■ **Problem to solve**
The answer must be the number of lines in the listing below that contain "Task", and nothing else.

■ **Supplied data**
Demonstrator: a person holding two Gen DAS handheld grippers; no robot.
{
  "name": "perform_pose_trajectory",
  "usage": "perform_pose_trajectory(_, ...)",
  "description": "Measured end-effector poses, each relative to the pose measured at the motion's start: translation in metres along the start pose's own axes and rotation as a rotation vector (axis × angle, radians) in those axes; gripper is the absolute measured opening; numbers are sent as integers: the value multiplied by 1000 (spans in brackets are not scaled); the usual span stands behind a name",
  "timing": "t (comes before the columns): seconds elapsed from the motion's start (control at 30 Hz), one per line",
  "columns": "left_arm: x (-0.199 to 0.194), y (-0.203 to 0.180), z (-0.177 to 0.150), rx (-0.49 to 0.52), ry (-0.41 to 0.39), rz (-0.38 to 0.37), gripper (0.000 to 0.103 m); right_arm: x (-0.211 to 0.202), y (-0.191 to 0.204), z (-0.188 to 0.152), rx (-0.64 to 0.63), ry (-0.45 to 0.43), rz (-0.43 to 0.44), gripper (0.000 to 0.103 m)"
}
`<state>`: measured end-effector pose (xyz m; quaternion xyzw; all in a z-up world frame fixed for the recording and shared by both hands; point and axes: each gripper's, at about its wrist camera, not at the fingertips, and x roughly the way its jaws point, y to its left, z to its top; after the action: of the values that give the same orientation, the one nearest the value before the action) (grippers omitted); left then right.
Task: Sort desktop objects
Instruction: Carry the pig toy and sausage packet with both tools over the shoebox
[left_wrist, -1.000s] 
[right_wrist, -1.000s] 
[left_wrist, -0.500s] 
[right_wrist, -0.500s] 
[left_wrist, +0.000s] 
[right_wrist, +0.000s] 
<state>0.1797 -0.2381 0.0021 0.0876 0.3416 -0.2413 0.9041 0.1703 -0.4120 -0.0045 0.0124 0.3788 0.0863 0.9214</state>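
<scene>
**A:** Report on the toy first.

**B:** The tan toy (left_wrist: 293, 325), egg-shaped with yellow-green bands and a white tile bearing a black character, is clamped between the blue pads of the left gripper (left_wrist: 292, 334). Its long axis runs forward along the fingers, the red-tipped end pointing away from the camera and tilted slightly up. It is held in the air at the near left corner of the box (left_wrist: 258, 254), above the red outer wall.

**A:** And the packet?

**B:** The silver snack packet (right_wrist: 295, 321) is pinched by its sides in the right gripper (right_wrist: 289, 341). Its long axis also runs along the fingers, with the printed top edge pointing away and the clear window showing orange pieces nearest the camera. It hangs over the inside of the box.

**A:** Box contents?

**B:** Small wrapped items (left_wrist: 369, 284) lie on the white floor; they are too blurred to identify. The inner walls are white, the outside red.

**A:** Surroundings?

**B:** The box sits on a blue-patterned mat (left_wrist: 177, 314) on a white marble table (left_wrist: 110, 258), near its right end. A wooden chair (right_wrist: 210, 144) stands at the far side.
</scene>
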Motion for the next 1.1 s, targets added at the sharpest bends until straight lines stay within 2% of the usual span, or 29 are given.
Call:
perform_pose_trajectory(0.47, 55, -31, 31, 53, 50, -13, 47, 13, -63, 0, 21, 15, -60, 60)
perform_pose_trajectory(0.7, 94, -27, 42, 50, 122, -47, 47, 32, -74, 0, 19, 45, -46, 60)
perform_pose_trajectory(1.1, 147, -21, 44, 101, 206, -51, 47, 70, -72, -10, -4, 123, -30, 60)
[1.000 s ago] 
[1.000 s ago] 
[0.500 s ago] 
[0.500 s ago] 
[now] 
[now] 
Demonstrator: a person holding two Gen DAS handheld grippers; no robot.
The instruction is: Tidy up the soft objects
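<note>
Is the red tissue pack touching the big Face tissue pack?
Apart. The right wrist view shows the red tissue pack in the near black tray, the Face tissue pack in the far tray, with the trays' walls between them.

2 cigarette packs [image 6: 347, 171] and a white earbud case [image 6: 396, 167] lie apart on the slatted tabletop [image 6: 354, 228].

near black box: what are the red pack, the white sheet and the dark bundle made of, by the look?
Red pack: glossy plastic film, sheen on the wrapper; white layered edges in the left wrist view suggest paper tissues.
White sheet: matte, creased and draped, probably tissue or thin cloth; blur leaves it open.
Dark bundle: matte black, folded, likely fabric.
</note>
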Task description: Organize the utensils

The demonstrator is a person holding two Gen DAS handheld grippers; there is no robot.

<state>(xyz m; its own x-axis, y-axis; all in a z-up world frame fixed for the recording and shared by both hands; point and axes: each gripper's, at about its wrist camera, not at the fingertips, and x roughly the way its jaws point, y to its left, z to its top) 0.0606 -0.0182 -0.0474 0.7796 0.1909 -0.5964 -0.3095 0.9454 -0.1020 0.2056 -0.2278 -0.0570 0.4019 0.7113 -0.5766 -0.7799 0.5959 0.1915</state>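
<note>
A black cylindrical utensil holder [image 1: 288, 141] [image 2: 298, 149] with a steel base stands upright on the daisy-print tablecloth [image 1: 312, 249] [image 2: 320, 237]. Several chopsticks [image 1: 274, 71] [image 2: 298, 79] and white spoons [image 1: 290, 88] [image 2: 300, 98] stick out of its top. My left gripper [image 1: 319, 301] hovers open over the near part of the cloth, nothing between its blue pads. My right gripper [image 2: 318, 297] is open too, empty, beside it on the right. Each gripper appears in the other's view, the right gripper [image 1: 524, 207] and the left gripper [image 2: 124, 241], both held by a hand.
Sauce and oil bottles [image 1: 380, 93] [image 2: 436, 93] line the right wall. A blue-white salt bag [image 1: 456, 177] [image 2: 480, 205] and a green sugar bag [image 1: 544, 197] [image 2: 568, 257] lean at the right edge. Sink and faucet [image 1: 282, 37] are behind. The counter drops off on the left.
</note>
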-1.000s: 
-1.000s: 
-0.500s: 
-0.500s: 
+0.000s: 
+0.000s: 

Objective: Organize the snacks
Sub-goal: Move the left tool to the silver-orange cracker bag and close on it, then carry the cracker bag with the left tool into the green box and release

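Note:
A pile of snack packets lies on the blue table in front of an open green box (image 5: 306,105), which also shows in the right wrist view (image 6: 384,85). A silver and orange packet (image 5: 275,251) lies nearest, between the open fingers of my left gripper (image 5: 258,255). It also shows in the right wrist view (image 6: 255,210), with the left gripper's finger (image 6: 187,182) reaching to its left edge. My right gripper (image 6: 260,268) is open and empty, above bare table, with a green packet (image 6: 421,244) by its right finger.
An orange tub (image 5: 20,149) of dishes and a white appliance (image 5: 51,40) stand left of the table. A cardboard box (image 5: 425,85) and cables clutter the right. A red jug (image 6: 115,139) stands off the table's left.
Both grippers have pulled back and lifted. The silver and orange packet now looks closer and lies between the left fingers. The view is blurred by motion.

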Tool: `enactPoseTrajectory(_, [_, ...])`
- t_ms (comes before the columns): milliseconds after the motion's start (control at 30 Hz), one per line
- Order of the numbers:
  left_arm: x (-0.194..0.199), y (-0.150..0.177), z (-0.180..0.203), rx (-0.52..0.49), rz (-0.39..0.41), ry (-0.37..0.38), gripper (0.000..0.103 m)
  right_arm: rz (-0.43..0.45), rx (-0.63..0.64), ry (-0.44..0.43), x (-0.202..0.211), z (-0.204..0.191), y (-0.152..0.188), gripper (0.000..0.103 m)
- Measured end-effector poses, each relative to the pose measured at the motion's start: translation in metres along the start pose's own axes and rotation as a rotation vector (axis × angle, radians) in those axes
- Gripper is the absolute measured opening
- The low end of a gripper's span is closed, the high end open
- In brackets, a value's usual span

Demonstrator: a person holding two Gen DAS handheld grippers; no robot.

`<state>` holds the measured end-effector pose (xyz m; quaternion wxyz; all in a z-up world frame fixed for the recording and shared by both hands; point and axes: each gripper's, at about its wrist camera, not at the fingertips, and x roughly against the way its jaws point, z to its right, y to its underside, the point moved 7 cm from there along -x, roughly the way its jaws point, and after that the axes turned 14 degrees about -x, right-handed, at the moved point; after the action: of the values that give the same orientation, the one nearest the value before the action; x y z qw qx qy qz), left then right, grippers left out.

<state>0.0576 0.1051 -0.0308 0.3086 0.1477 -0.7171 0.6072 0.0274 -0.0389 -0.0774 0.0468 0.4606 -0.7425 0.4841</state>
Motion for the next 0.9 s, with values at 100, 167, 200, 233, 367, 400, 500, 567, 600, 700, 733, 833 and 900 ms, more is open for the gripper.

■ **Exercise response**
2